Cependant, les universités doivent certes suivre les évolutions vécues, provoquées ou subies par « l’entreprise » en adaptant leurs formations. Dans le même temps, elles doivent s’en « méfier ». Les « modes » qui traversent les entreprises se font et se défont. A ce jour, elles vivent une formidable, à la fois stimulante et épuisante accélération. Leur quotidien va vite, les outils sont remplacés puis dépassés puis remplacés à nouveau, les processus sont en permanence réinventés, les modes de management testés, éprouvés puis testés à nouveau. Dans ce mouvement permanent elles ont besoin de « calme », d’un partenaire capable de porter un regard différent, bienveillant et désintéressé sur leurs problématiques. L’université permet cette prise de recul et de hauteur, une « respiration profonde » pour voir clair à nouveau.

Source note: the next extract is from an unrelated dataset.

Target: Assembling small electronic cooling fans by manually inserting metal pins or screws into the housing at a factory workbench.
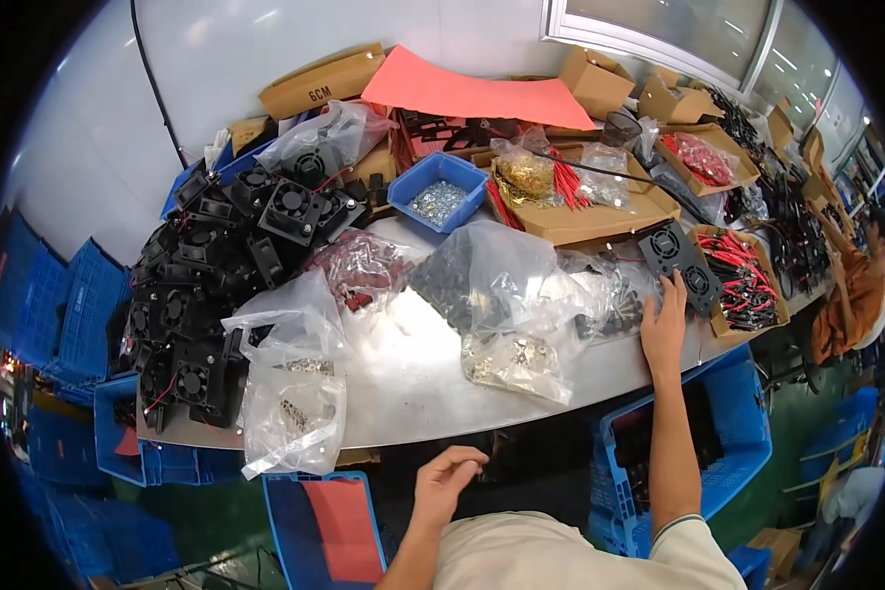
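My right hand [665,323] reaches to the right side of the metal table, fingers stretched out and thumb apart. Its fingertips touch the lower edge of a black panel with two round fan grilles [678,264]. Under the panel's left side lies a clear bag of dark parts [615,307]. My left hand [446,484] is held in front of my body, off the table's near edge. Its fingers are curled and pressed together; whether something small sits between them is hidden.
Black fan units [192,285] are heaped at the left. A blue bin of small metal hardware [439,159] stands mid-table, near clear bags [310,413]. Red and black leads [742,280] fill a carton at right. Blue crates [737,423] stand below; a person [851,295] sits far right.
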`<move>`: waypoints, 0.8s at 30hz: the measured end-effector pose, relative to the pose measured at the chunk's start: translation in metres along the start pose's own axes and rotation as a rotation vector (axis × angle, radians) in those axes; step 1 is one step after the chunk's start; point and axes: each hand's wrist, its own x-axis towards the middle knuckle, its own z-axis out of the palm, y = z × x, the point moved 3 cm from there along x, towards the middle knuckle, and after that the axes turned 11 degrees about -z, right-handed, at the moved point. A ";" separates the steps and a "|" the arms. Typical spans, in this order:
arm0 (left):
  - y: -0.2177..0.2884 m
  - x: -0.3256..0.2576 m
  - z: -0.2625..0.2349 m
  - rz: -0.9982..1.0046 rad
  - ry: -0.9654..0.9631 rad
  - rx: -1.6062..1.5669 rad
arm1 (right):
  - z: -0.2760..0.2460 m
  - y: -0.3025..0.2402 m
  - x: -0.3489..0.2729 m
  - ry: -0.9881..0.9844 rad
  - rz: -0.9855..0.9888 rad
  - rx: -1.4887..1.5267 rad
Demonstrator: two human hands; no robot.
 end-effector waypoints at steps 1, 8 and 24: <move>-0.004 -0.001 0.004 -0.032 -0.036 0.031 | -0.001 0.000 0.000 0.002 0.005 -0.001; -0.015 0.000 0.021 -0.121 -0.191 -0.029 | 0.000 0.007 -0.003 0.014 0.043 0.037; -0.039 -0.001 0.032 -0.230 -0.193 0.116 | 0.001 0.005 -0.004 0.041 0.064 0.120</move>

Rester des libres penseurs pour se forger un esprit critique
C’est peut-être ça le vrai moteur de la relation universités – entreprises. Permettre à ces dernières de trouver dans ces lieux parfois séculaires des pistes de réflexion, des idées neuves, des points de vue clivant. L’université incarne à la fois la modernité et les « fondamentaux » ; ses enseignants-chercheurs doivent rester des « libres penseurs ». Tout comme ses étudiants, qui seront plus apte à évoluer, à s’adapter au monde professionnel s’ils se forgent un esprit critique d’une part et s’ils ne s’enferment pas dans des silos disciplinaires d’autre part. La connaissance « détachée » favorise la liberté et la créativité.